━━━━━ PROVIDED MATERIAL

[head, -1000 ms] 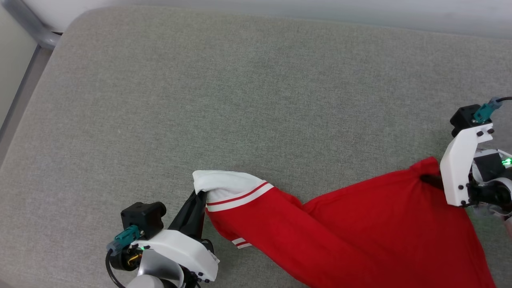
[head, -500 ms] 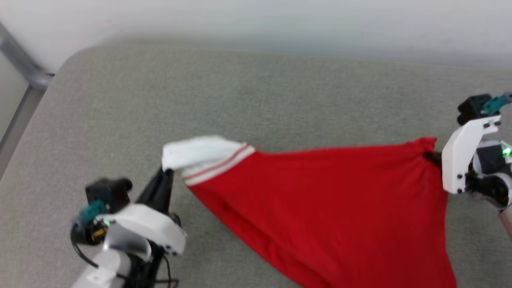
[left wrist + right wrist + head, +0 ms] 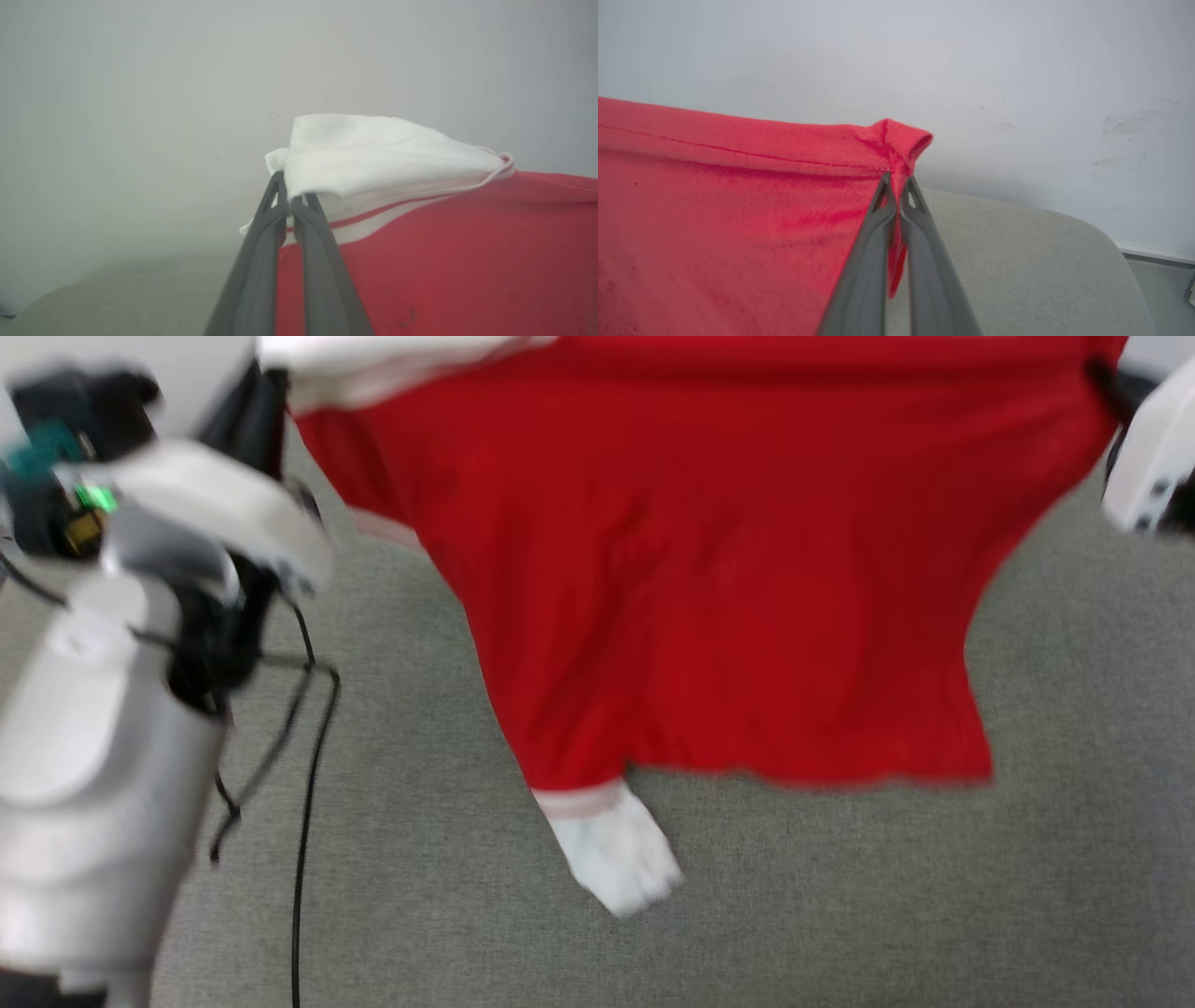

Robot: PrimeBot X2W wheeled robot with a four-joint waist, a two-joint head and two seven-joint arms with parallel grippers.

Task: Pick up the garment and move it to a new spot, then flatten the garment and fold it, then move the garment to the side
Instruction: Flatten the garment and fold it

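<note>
Now the garment point(image 3: 709, 597) is off the cushion point(image 3: 840, 915), hung in the air between both arms like a sheet on a line. Head view is blurred.

Grip, left: the left gripper point(image 3: 292, 198) has its fingers pressed together, nipping the white sleeve end point(image 3: 383, 149) just above its red-striped band.

Grip, right: the right gripper point(image 3: 897, 184) is likewise closed, pinching a bunched red corner at the stitched edge.

Key relation: the taut top edge runs from the left gripper to the right gripper. So the long axis lies across the robot, left to right, and the body of the cloth drops below both. Neither arm is nearer; each owns one end.

The second sleeve point(image 3: 616, 854), white with a striped band, dangles lowest over the cushion. Whether it touches, I cannot tell.

Judgement: the step in hand is the carry to a new spot. Laying it flat will likely want the grippers well apart, top edge tight, and the hem point(image 3: 803, 770) meeting the cushion first.

Risk: the dangling sleeve could fold under the body.

A loose cable point(image 3: 306, 784) hangs by the left arm, apart from the cloth.
</note>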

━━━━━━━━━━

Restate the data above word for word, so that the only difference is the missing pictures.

### EXERCISE SOLUTION
[head, -1000 ms] 
[head, -500 ms] 
[left wrist + right wrist + head, +0 ms] 

Robot: PrimeBot X2W wheeled robot with a four-joint waist, a two-joint head and two seven-joint arms with parallel grippers.

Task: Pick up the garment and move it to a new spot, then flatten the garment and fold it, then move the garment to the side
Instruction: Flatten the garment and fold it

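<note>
Now the garment point(image 3: 709, 597) is off the cushion point(image 3: 840, 915), hung in the air between both arms like a sheet on a line. Head view is blurred.

Grip, left: the left gripper point(image 3: 292, 198) has its fingers pressed together, nipping the white sleeve end point(image 3: 383, 149) just above its red-striped band.

Grip, right: the right gripper point(image 3: 897, 184) is likewise closed, pinching a bunched red corner at the stitched edge.

Key relation: the taut top edge runs from the left gripper to the right gripper. So the long axis lies across the robot, left to right, and the body of the cloth drops below both. Neither arm is nearer; each owns one end.

The second sleeve point(image 3: 616, 854), white with a striped band, dangles lowest over the cushion. Whether it touches, I cannot tell.

Judgement: the step in hand is the carry to a new spot. Laying it flat will likely want the grippers well apart, top edge tight, and the hem point(image 3: 803, 770) meeting the cushion first.

Risk: the dangling sleeve could fold under the body.

A loose cable point(image 3: 306, 784) hangs by the left arm, apart from the cloth.
</note>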

The required response has been given in full.